Copy the listing below exactly. Pictures stay out of it.

(GIVEN MATERIAL)

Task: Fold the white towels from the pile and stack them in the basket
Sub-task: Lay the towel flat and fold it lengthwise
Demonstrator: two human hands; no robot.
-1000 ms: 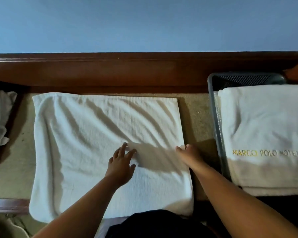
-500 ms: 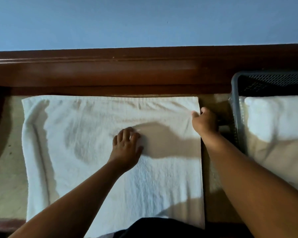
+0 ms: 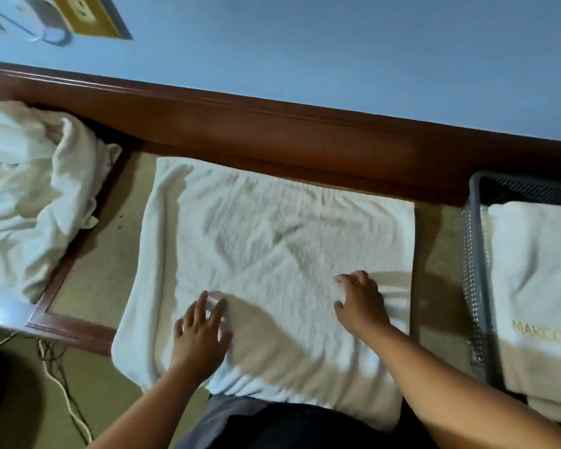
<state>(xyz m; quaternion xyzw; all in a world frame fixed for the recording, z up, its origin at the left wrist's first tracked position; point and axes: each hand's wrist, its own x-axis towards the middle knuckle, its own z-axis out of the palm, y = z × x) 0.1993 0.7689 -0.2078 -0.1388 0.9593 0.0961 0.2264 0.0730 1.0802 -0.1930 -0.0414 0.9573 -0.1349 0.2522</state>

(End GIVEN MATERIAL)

▶ [EXERCISE RESPONSE]:
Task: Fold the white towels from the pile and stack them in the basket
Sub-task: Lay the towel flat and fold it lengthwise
Demonstrator: two human hands; no robot.
-1000 ms: 
-500 ms: 
+0 ms: 
<state>(xyz m; quaternion xyzw; all in a world frame fixed for the recording, z up, its origin at the left wrist's first tracked position; point and axes: each hand's wrist, its own x-axis towards the middle knuckle, its own z-axis out of the palm, y = z × x) 0.1993 0.7689 -0.2078 -0.1388 0.9593 0.0961 0.2264 0.0730 1.0802 -0.1930 -0.0414 0.9573 -0.1349 0.2522</state>

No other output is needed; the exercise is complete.